Additionally, I've never seen a prepackaged plan be used in this sort of highly contested mass tort context. There have been prepackaged asbestos plans, but those have been used to deal with future claims when there's already a deal with buy in for almost all present claims. That's not this situation. The super-fast prepack mechanism, with fewer procedural protections, seems inappropriate for a highly contested mass tort situation. 

(5) Classification and Voting. I've previously noted the problem of J&J trying to stuff the bankruptcy ballot box with "junk" claims. Many of these "junk" claims are apparently settled, subject to a master settlement agreement. It's not clear if the settlements are really finalized or not, but that matters because it means that it isn't clear who will receive what un her the plan. I cannot figure out who goes in what class:  are settled claims subject to a master settlement agreement in Class 3 (general unsecured claims, as they are now just contract claims)? Or are they in Class 4 (talc personal injury claims)? If they're in Class 3, they don't vote, so the ballot box stuffing goes away, but J&J then faces a real risk that it won't get the votes needed to get the channeling injunction (75%).  And if they're in Class 4, then there's an 1123(a)(4) problem because there's payment of the settled claims through a different mechanism with different funding risk. 

(6) Feasibility. The funding of the trust will take 25 years, as it is cash payments (I think), rather than an immediate slug of J&J stock. Can any of us say with any confidence that there will be a J&J entity capable of making the payments in a quarter century? My own rule of thumb is that once payments go beyond 10 years in any bankruptcy that it starts to raise real feasibility concerns. Sure, folks will still likely be buying Band-Aids, but there are liabilities that can arise too--consider the Tylenol-autism litigation that J&J defeated this year. It's entirely reasonable to think that other such litigation might arise over the next quarter century and impair J&J's future repayment capacity. 
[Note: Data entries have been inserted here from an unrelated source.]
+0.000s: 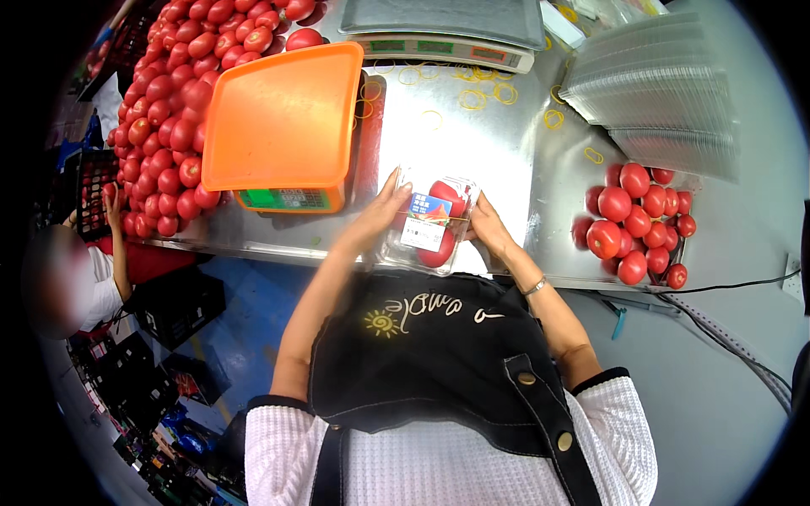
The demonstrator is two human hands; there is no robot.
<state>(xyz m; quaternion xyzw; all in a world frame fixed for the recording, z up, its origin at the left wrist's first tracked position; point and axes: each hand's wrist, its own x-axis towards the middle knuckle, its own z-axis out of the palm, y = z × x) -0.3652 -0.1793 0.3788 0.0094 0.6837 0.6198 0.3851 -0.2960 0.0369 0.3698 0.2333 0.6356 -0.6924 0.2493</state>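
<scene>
Between my two hands is a clear plastic clamshell box point(462, 187) with red tomatoes inside, at the near edge of the metal table. A blue and white label point(428, 222) covers part of its lid, and a thin yellow rubber band crosses it. My left hand point(381, 212) is closed on the box's left side, its fingers near the upper left corner. On the right side my right hand point(491, 228) grips it, the fingertips partly hidden along the wall. A white piece of paper or film point(472, 260) shows below the box.
Left of the box stands an orange digital scale point(283, 118), beside a large heap of tomatoes point(169, 135). Another scale point(443, 25) is at the back, with loose rubber bands point(472, 99) before it. At right are stacked clear lids or boxes point(650, 88), more tomatoes point(637, 223); another person point(97, 278) is far left.
</scene>
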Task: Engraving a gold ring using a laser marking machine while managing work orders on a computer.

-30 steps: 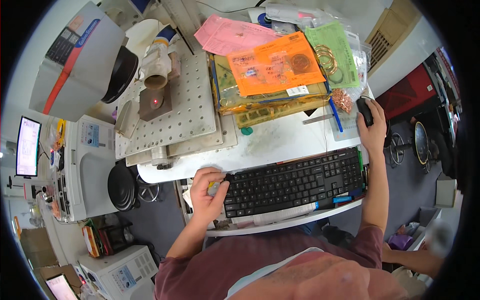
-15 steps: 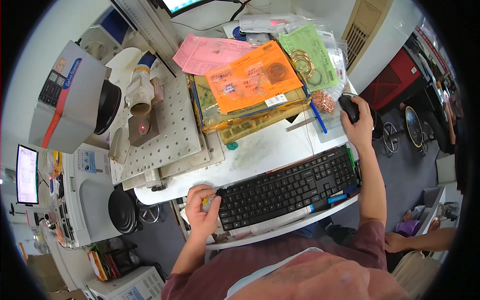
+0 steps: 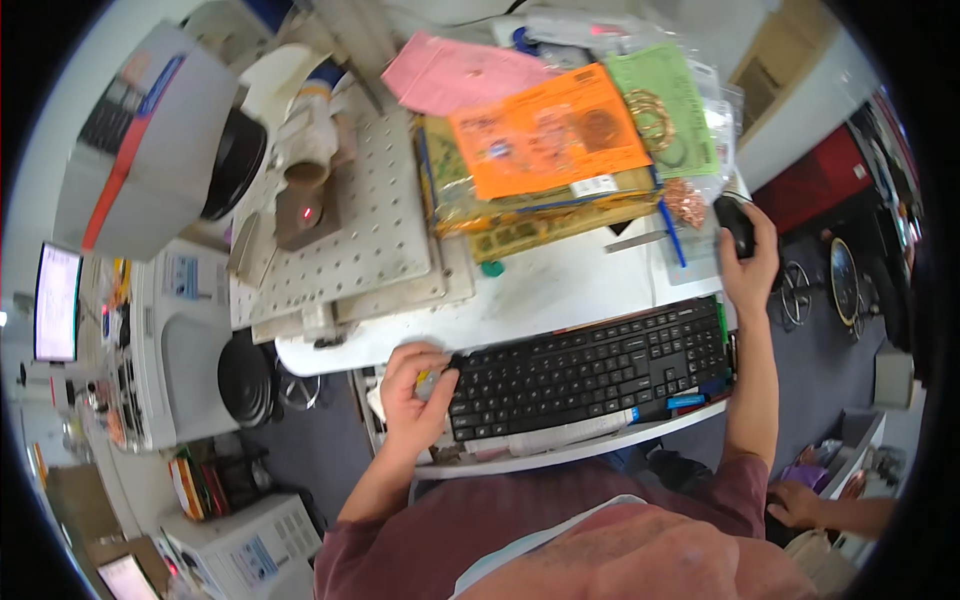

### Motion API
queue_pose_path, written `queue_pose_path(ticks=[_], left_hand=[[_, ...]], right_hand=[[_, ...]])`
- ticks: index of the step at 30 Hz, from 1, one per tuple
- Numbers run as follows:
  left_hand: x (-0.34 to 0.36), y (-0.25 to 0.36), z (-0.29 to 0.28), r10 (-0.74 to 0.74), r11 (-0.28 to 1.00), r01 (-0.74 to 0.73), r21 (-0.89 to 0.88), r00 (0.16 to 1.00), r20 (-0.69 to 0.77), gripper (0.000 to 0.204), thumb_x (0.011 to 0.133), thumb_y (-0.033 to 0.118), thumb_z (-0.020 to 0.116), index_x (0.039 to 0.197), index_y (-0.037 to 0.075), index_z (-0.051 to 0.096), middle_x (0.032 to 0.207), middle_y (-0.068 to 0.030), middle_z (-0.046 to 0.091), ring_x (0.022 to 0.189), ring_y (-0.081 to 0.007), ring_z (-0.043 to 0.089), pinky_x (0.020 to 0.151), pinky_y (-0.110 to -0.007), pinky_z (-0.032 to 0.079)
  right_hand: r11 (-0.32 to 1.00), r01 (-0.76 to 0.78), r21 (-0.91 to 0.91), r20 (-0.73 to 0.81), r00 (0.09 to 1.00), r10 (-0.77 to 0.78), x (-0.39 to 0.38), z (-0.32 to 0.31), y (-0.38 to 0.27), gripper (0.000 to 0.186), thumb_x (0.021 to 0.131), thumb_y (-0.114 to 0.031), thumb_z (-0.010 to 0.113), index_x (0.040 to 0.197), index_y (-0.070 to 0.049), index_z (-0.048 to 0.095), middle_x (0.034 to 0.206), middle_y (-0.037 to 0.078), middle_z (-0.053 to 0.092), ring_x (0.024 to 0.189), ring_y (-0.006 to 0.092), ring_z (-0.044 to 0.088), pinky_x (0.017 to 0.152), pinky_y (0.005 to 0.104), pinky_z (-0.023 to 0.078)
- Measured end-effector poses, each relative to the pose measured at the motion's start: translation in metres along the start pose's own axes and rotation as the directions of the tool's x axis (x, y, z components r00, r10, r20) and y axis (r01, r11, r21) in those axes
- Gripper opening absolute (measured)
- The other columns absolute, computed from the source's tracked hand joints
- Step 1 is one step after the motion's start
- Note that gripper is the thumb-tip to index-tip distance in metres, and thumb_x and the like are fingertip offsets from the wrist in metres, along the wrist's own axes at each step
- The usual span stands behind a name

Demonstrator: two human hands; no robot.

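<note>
The fingers (image 3: 432, 368) of the left hand (image 3: 412, 392) are curled in and pinch a small yellowish thing (image 3: 428, 381) against the near left corner of the black keyboard (image 3: 590, 365); what the small thing is cannot be told at this size. The right hand (image 3: 752, 262) lies well to the right, its fingers wrapped over a black mouse (image 3: 737, 222) at the right edge of the white counter (image 3: 560, 285).

In the head view, no key is being pressed: both hands sit at the ends of the keyboard, so any typing looks not yet begun, while the mouse is already in hand.

Farther off lie an orange sheet (image 3: 548, 132), a pink sheet (image 3: 468, 74) and a green packet (image 3: 665, 110) on a stack. To the left stands a perforated metal plate (image 3: 375, 230). Another person's hand (image 3: 795, 503) shows at the near right.
</note>
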State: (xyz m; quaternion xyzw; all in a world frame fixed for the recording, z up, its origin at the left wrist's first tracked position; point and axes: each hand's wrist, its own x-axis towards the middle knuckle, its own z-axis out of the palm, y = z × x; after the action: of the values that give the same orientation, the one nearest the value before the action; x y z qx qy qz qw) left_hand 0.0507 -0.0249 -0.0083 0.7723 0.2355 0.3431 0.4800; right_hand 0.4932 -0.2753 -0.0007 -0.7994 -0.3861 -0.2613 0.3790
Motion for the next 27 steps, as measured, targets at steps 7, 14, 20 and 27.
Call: queue_pose_path(ticks=[7, 14, 20, 27], left_hand=[[0.003, 0.0, -0.006, 0.011, 1.0, -0.012, 0.017, 0.998, 0.066, 0.028, 0.084, -0.012, 0.073, 0.11, -0.003, 0.069, 0.119, -0.013, 0.061, 0.106, -0.0215, 0.062, 0.097, -0.032, 0.05], [0.005, -0.002, -0.006, -0.03, 0.999, 0.028, 0.019, 0.998, 0.059, 0.028, 0.082, -0.009, 0.076, 0.109, -0.002, 0.07, 0.117, -0.0145, 0.065, 0.089, -0.018, 0.064, 0.082, -0.029, 0.052], [0.01, -0.005, -0.007, -0.071, 0.997, 0.07, -0.036, 0.997, -0.037, 0.032, 0.081, -0.009, 0.078, 0.112, -0.003, 0.07, 0.111, -0.015, 0.071, 0.065, -0.0107, 0.059, 0.064, -0.024, 0.048], [0.012, -0.008, -0.006, -0.072, 0.997, 0.072, 0.013, 0.996, -0.056, 0.024, 0.083, -0.01, 0.076, 0.105, -0.002, 0.071, 0.097, -0.0133, 0.073, 0.067, -0.0112, 0.062, 0.062, -0.023, 0.048]], right_hand=[[1.0, -0.005, -0.011, 0.06, 0.998, 0.006, -0.004, 0.002, 0.011, 0.039, 0.093, -0.004, 0.074, 0.131, 0.001, 0.065, 0.134, 0.017, 0.067, 0.125, 0.0294, 0.064, 0.11, 0.0379, 0.047], [0.998, -0.049, 0.051, 0.044, 0.998, 0.046, -0.006, 0.01, 0.014, 0.037, 0.094, 0.0, 0.073, 0.129, 0.003, 0.065, 0.135, 0.018, 0.065, 0.126, 0.029, 0.062, 0.111, 0.0379, 0.046], [0.996, -0.078, 0.044, 0.057, 0.996, 0.075, 0.0, 0.006, 0.014, 0.038, 0.093, 0.001, 0.073, 0.13, 0.003, 0.064, 0.136, 0.017, 0.064, 0.127, 0.0291, 0.061, 0.111, 0.0381, 0.045], [0.995, -0.083, -0.051, 0.076, 0.993, 0.087, -0.003, 0.004, 0.002, 0.041, 0.088, 0.003, 0.071, 0.127, 0.002, 0.063, 0.136, 0.021, 0.064, 0.129, 0.0337, 0.061, 0.113, 0.0402, 0.044]])
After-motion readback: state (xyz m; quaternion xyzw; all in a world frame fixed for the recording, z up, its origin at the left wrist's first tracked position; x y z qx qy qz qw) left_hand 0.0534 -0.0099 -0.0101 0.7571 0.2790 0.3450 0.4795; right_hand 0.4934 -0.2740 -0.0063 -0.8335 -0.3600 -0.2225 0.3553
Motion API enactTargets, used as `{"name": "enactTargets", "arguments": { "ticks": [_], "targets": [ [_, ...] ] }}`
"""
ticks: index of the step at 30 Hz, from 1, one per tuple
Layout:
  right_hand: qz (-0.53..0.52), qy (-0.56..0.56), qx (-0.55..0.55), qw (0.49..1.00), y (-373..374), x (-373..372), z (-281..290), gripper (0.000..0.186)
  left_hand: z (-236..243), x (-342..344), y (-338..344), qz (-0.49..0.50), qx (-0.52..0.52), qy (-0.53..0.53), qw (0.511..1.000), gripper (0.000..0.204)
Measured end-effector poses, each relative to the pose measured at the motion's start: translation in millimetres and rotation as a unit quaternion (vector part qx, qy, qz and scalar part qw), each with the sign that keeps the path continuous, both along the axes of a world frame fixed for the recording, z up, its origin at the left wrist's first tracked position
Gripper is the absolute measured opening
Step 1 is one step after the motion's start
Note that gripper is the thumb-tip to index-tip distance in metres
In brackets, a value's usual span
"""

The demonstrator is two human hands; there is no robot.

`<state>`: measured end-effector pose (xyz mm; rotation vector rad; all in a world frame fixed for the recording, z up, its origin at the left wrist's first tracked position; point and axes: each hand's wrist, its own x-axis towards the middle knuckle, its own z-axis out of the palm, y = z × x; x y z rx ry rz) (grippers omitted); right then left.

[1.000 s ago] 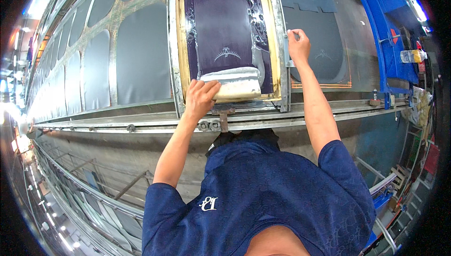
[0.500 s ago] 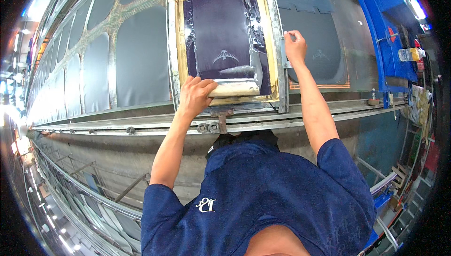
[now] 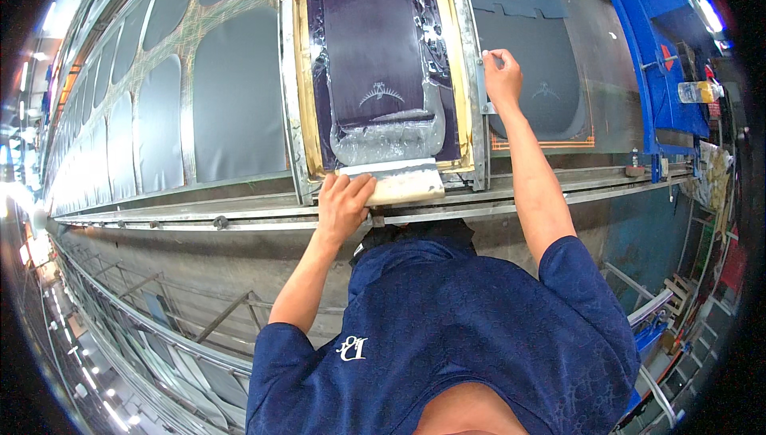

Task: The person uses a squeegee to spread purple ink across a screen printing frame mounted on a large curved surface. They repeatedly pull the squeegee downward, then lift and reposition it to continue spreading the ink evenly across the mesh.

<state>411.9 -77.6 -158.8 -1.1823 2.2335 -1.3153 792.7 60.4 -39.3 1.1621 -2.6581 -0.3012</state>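
Note:
My left hand (image 3: 345,202) grips a pale squeegee (image 3: 411,187) at its left end, just beyond the near edge of a framed printing screen (image 3: 384,52). The screen has a dark purple mesh with a light emblem, lettering and yellowed tape along its edges. Pale wet ink lies pooled (image 3: 387,141) at its near end and in streaks along its sides. My right hand (image 3: 503,76) is closed in a pinch at the screen's right metal rail (image 3: 482,156); what the fingertips hold is too small to make out.
Rows of dark grey cut panels (image 3: 236,100) lie on the long table to the left, another printed panel (image 3: 535,68) right of the screen. A metal rail (image 3: 175,219) runs along the near edge. A blue machine part (image 3: 654,12) and a bottle (image 3: 696,92) are at the right.
My left hand and the squeegee have moved toward me, off the screen's near end, uncovering pale ink there. My right hand has dipped and risen slightly, staying at the right rail.

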Motion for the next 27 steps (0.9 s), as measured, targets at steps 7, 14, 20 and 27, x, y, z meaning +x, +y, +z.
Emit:
{"name": "enactTargets", "arguments": {
  "ticks": [7, 14, 20, 27],
  "targets": [
    [0.007, -0.029, 0.020, 0.999, 9, 7, 28, 0.023, -10, -10, -38, 0.004, -0.039, 0.005, 0.999, 0.057],
    [-0.001, -0.028, 0.017, 0.999, 11, 13, 35, 0.021, -26, -25, -203, 0.004, -0.113, 0.018, 0.993, 0.052],
    [-0.008, -0.038, 0.032, 0.999, 11, 14, 34, 0.022, -17, -59, -371, 0.013, -0.157, 0.017, 0.987, 0.039],
    [-0.011, -0.070, 0.065, 0.995, 8, 14, 34, 0.020, 3, -53, -362, -0.019, -0.082, 0.060, 0.995, 0.033]
  ]
}}
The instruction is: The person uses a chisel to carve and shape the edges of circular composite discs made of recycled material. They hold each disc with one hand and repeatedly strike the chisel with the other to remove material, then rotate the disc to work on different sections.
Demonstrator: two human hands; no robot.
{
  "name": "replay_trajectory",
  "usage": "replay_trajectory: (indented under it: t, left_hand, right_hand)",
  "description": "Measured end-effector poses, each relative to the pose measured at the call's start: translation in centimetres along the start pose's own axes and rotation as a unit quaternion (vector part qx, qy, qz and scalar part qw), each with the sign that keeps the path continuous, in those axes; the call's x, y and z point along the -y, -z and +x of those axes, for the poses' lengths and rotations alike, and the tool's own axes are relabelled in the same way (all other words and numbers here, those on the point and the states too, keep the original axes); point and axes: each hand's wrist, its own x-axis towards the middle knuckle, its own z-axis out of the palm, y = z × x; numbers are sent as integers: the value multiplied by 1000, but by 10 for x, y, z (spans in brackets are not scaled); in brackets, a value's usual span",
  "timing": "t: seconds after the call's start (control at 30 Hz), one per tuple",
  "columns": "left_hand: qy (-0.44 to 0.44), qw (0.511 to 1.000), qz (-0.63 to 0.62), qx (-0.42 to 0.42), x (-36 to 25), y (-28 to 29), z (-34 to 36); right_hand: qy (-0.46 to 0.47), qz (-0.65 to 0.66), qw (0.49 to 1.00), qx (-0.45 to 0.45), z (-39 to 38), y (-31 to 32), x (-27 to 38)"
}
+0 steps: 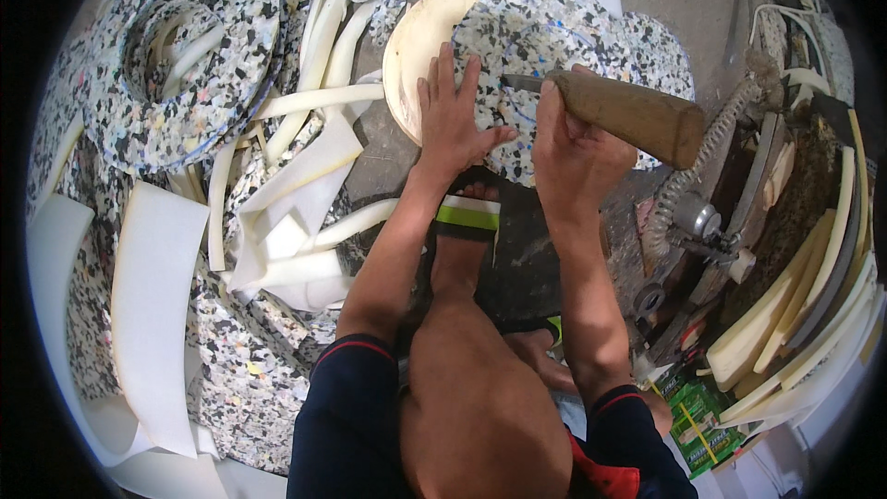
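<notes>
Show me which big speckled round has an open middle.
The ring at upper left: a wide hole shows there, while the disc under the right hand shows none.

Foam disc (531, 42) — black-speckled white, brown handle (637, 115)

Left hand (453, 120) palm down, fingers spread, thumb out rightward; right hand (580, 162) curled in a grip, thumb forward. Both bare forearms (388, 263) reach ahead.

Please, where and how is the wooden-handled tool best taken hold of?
Probably by its wooden handle, coming from the right: the handle's thick end points that way, while the narrow blade points left, toward the spread left hand.
</notes>
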Motion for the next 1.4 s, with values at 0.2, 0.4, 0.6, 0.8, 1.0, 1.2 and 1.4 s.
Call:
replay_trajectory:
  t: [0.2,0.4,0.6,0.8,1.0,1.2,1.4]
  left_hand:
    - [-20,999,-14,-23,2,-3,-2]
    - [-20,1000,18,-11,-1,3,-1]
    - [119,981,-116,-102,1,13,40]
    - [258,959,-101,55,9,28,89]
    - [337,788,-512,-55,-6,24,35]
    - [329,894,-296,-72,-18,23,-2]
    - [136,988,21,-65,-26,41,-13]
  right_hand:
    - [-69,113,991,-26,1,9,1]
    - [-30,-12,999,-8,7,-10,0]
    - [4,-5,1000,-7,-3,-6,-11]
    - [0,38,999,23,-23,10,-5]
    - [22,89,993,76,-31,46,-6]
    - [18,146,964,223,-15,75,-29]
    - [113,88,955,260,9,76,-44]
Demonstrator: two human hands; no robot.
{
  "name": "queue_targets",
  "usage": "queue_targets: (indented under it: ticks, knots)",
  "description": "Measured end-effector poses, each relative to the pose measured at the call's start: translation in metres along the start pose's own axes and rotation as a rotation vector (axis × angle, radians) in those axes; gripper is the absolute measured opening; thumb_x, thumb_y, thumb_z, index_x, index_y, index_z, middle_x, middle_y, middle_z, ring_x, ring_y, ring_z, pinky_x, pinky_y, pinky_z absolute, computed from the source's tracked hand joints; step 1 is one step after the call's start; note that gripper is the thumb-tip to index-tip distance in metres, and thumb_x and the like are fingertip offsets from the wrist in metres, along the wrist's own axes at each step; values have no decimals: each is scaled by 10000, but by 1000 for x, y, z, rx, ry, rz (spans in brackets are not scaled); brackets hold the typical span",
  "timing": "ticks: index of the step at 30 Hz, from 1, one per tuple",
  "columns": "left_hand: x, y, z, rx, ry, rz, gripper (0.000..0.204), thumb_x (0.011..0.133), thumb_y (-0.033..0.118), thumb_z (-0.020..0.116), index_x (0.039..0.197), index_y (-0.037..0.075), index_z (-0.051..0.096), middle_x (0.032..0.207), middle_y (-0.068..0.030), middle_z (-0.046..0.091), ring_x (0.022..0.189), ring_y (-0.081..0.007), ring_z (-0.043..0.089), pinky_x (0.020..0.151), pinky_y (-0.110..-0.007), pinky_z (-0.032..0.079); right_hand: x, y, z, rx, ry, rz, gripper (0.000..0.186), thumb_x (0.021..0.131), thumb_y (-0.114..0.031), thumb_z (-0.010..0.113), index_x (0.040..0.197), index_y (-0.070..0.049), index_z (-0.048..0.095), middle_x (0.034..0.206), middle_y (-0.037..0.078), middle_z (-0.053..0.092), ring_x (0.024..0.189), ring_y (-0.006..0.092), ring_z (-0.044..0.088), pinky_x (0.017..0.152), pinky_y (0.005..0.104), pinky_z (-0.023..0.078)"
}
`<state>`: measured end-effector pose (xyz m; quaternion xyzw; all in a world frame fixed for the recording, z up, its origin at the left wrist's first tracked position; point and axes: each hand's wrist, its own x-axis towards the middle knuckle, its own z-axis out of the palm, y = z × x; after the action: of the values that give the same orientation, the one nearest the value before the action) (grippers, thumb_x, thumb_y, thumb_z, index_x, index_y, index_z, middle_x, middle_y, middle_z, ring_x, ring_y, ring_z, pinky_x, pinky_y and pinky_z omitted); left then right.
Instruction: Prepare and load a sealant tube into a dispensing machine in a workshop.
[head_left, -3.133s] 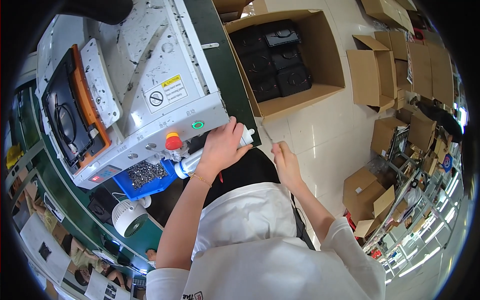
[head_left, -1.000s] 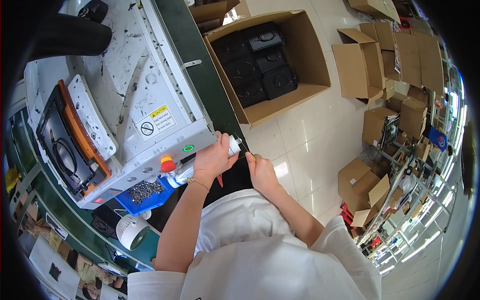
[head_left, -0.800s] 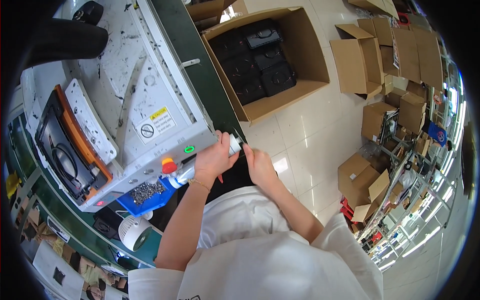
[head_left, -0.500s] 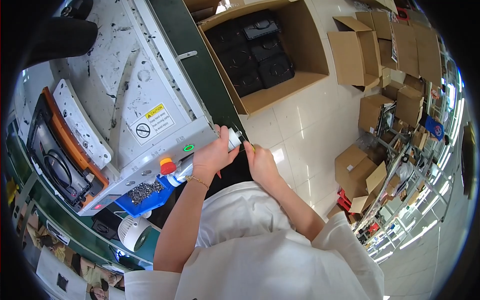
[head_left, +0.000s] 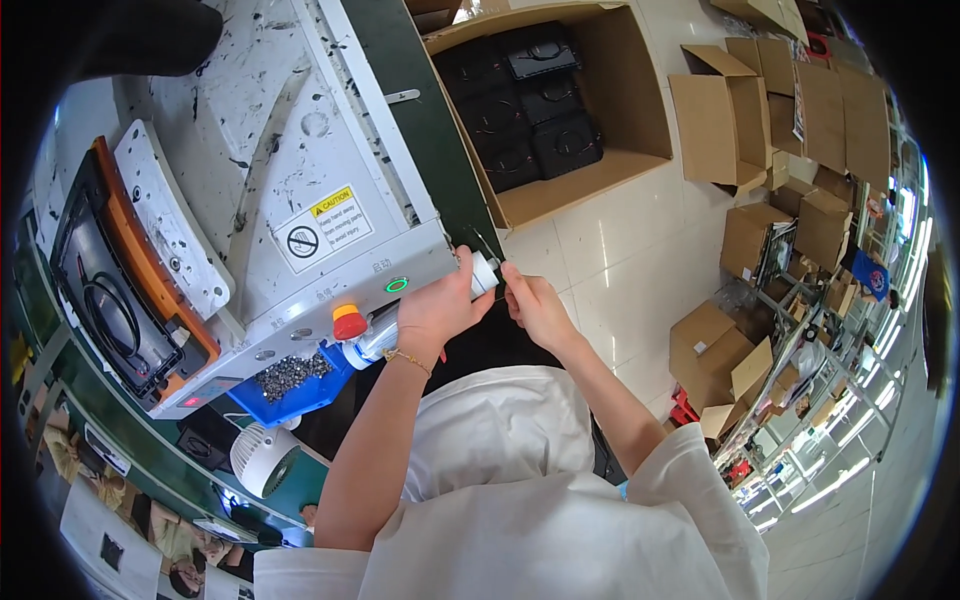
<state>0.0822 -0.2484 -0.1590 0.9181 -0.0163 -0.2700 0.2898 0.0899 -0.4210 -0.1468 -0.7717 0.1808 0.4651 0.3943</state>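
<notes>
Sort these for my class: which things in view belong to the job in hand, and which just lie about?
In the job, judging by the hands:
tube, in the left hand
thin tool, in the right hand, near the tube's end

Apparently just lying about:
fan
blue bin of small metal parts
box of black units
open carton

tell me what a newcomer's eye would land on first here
Probably the red-and-yellow knob and the green-ringed button on the front panel of the pale machine. Just to their right, the left hand grips a white-ended tube, and the right hand holds a thin tool near its tip. At the top centre, an open cardboard box holds black cases.
</notes>
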Motion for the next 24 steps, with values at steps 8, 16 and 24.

These are just some top level issues—there's a lot of problems in the weeds and a whole bunch more that I cannot figure out if actually exist or not because of lack of clarity in the disclosure statement—but as noted regarding (1) and (2), the J&J strategy here is the steamroller. J&J is going to come into court claiming to have the votes to confirm the plan with the channeling injunction and it will try to ram confirmation through before objecting talc victims can ever get a real hearing on their objections. If the judge is friendly, the judge will use control of the docket and scheduling sequencing to ensure that a plan confirmation comes up before various challenges can be heard, leaving objectors to have to fight against a plan confirmation order.

The scary thing is that because of J&J's ability not just to forum shop the case, but to pick the judge, J&J's got a good chance of succeeding because it's not going to file unless it has a judge lined up whom it feels confident won't blow the whistle and stop its hurry-up play. The plan has committed to filing in any particular venue, but it's pretty clear J&J won't go back to the Third Circuit and given the Texas domestication (and lack of other obvious venue hooks via location of assets or principal place of business), it's not hard to guess where they will file. 

* I am a consultant for counsel for certain parties with talc claims against J&J. These opinions are solely my own.